Edgar Rubio

Sin falsas pretensiones, varias veces,  después de una conversación con esos amigos con quienes experimentamos la libertad del pensamiento y de la vida, nos hemos lamentado de no contar con un registro visual de estos encuentros.

Esa naturalidad, la misma del flujo de la vida, es el montaje de Tiempo de viaje, un documental del cineasta ruso Andrei Tarkovski y del poeta y guionista italiano Tonino Guerra.

Estos cineastas, cuyo legado vive en la mirada de tantos realizadores y estudiantes de cine de todo el mundo, logran una jornada de real praxis cinematográfica, en un viaje de búsqueda de locaciones para el rodaje de una célebre película: Nostalgia, a la postre la penúltima película de Tarkovski.

Este viaje-película se convierte, gracias a una cámara ausente (está sin influir en la acción), en un diálogo poético entre dos hombres cuyas vidas fueron una ofrenda al cine.

Su apuesta de vida por el cine (la de Andrei y Tonino) se mira nítidamente en sus diálogos, en sus posiciones estéticas, en su búsqueda de personas, de sitios y de una poesía presente en las formas del mundo.

En el centro de esta galaxia de sentido visual, la poesía emerge junto a la amistad, al recuerdo de bellas historias nunca filmadas y a un futuro cuyo gran propósito es hacer una película más.

Estas presencias unidas por el arte, son acompañadas por expresiones sencillas de la vida: comparten y en ese compartir está la estructura profunda de su arte.

Para una mirada aquietada por el cine más real creado, Tiempo de viaje es un entrañable adagio cuyas emociones no son de forma, sino de carne.

Y en esta carnalidad se esculpe un tiempo donde Tarkovski está ahí hablándonos otra vez sobre el sacrificio de comprometerse con un arte que expone la vida como una realidad más grande que la realidad misma.

Ese Tarkovski a quien amamos a través de sus películas, habla sin estridencia de sus convicciones, del cine que lo habita, y nos mira a través de los campos italianos, de una luminosidad presente también en la poesía de Guerra y de una nostalgia nutrida del exilio y de la proximidad de la muerte.

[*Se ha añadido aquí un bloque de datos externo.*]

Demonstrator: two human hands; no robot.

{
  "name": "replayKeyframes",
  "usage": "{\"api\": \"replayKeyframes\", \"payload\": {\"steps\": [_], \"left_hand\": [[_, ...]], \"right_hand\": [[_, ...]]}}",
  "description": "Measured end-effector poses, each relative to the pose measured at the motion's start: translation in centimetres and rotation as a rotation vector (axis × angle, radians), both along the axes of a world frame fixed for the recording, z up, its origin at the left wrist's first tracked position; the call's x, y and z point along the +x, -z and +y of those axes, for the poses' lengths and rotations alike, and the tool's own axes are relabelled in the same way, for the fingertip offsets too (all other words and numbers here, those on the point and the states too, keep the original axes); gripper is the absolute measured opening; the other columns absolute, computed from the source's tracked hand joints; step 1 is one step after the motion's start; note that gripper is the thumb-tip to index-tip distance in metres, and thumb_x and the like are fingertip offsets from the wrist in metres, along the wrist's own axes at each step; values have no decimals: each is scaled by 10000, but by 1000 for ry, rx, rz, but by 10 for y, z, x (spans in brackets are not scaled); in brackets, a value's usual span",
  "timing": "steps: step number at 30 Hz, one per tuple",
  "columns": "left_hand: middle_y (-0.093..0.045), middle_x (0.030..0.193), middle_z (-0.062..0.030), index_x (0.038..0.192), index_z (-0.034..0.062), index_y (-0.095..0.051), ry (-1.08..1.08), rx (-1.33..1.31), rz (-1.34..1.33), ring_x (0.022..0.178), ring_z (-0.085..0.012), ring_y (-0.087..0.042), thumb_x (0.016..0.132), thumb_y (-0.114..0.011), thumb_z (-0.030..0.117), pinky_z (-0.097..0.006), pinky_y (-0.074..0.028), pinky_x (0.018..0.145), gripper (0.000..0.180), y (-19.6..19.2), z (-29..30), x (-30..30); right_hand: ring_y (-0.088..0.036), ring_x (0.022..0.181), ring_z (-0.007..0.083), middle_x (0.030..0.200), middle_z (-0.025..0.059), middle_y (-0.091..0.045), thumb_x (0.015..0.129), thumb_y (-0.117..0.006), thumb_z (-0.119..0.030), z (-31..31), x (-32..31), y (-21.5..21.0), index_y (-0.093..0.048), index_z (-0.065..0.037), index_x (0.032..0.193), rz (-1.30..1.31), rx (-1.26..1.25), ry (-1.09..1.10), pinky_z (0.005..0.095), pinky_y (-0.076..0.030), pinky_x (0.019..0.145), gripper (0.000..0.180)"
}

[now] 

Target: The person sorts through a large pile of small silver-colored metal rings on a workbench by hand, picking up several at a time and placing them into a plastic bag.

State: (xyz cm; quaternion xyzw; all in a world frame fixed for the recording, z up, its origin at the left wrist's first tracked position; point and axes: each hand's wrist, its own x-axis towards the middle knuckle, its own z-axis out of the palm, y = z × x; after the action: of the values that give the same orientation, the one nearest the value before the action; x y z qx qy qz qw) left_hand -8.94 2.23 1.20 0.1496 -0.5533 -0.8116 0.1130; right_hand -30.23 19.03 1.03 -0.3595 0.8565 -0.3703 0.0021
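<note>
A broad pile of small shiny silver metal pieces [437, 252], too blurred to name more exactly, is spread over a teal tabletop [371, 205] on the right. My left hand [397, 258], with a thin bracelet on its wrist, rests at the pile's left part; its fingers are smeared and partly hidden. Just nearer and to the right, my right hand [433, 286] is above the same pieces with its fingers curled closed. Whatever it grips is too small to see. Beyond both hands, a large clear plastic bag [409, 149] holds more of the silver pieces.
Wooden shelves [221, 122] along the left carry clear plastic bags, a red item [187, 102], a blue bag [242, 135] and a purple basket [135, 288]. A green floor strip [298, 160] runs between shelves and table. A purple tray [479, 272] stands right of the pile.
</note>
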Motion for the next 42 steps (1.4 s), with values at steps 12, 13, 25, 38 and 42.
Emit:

Frente a las posturas relativistas sobre realidades como el amor o el arte, Tarkovski nos comparte en Tiempo de Viaje una ruta íntima, un camino espiritual donde lo único que queda, si miramos bien la realidad, es seguir el ejemplo de ese monje capaz de regar un viejo árbol seco, con la esperanza de verlo florecer.

Para tal empresa se requiere de compromiso y de convicción, justo las realidades presentes en esa intimidad resguardada por la mirada de un cineasta capaz de (permitirse) ser un espejo por donde la luz del cinematógrafo nos mira e inquieta incesantemente.